⟨

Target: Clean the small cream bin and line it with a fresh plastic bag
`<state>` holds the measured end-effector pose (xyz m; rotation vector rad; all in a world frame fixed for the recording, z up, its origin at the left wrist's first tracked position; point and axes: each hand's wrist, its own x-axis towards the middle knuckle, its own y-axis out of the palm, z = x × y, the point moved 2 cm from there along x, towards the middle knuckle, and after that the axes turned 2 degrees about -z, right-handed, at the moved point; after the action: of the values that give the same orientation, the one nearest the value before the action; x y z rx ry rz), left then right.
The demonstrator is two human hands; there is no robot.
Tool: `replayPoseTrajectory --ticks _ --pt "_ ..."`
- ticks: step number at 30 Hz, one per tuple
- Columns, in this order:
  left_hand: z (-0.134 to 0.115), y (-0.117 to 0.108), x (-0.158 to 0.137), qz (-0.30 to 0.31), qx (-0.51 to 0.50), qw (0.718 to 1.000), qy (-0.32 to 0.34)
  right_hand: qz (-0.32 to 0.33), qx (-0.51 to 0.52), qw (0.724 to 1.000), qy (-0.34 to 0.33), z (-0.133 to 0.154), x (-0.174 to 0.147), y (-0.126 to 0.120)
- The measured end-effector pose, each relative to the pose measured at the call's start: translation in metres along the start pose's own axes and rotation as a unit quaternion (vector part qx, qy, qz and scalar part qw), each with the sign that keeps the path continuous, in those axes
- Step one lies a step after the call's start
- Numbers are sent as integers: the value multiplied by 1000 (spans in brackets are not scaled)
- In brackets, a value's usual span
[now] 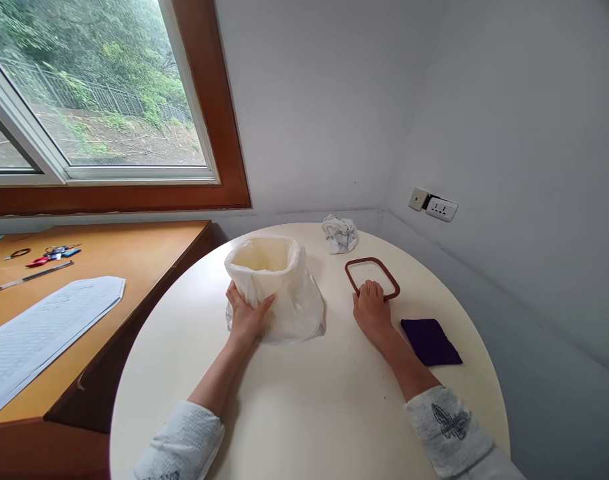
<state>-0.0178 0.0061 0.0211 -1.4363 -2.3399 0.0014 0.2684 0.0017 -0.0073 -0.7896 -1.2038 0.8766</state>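
As right hand (372, 311) grips ring (366, 260), round white table (304, 407), window (109, 87), wall socket (441, 209)

Hands (246, 317) hold a lined bin (287, 293) and brown frame (390, 275).

The bin (258, 255) is cream, the bag (300, 301) translucent white, the frame (363, 260) reddish-brown, the cloth (431, 342) dark purple, and the light-grey sleeve (444, 445) butterfly-patterned in black.
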Motion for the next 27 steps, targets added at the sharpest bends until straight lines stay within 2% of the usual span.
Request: replayPoseTrajectory --ticks 7,16,21,27 --pt "-1 0 0 0 -7 1000 1 10 -29 1000 -5 1 0 -1" --pt "-3 -2 0 10 22 1000 -16 47 -72 996 24 4 -3 -6" --pt "-3 -1 0 5 1 1000 -12 63 -74 995 39 5 -5 -6" --pt "-9 0 -3 8 -39 999 -17 8 1 998 -61 25 -8 -15"
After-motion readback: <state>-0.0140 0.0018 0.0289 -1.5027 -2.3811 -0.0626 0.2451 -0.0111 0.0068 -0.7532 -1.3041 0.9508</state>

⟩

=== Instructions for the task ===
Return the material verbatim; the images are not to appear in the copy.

=== Exercise output ===
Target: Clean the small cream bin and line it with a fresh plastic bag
`<state>` holds the measured end-effector pose (xyz m; rotation vector rad; all in a world frame fixed for the recording, z up, its origin at the left wrist's first tracked position; point and axes: each hand's wrist, its own x-axis towards the middle knuckle, its own y-axis out of the palm, z = x × y, the point moved 2 cm from there along x, towards the middle knuckle, and after that the axes turned 2 degrees about -z, right-handed, at the moved point; after the action: of the values that give the same orientation, the one nearest the value before the action; x y z rx ry rz), left then right.
The demonstrator is two human hands; there is no robot.
Tool: `replayPoseTrajectory --ticks _ --pt "_ ..."`
- ticks: step number at 30 Hz, one per tuple
- Columns, in this order:
  left_hand: z (-0.134 to 0.115), y (-0.117 to 0.108), x (-0.158 to 0.137), qz (-0.30 to 0.31), qx (-0.51 to 0.50), qw (0.718 to 1.000), qy (-0.32 to 0.34)
  right_hand: qz (-0.32 to 0.33), qx (-0.51 to 0.52), qw (0.724 to 1.000), qy (-0.34 to 0.33), z (-0.133 to 0.154), x (-0.174 to 0.147), y (-0.126 to 0.120)
- The measured end-effector pose, each relative to the pose measured at the call's start: translation in metres along the start pose's own axes and rotation as a unit quaternion (vector part qx, qy, qz and scalar part qw), each with the sign that keeps the path continuous, in those axes
- Step one lies a step after the call's start
- Numbers are sent as integers: the value multiplied by 1000 (spans in brackets are not scaled)
- In brackets, a value's usual span
[now] 
<state>-0.0178 0.0061 0.0211 -1.4363 -2.3399 0.0014 0.2684 0.0017 -0.0073 -0.7896 -1.2038 0.8766</state>
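As right hand (372, 311) grips ring (366, 260), round white table (304, 407), window (109, 87), wall socket (441, 209)

Hands (246, 317) hold a lined bin (287, 293) and brown frame (390, 275).

The bin (258, 255) is cream, the bag (300, 301) translucent white, the frame (363, 260) reddish-brown, the cloth (431, 342) dark purple, and the light-grey sleeve (444, 445) butterfly-patterned in black.
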Motion for the next 27 steps, targets added at the sharpest bends until straight lines stay within 2% of the usual span.
Request: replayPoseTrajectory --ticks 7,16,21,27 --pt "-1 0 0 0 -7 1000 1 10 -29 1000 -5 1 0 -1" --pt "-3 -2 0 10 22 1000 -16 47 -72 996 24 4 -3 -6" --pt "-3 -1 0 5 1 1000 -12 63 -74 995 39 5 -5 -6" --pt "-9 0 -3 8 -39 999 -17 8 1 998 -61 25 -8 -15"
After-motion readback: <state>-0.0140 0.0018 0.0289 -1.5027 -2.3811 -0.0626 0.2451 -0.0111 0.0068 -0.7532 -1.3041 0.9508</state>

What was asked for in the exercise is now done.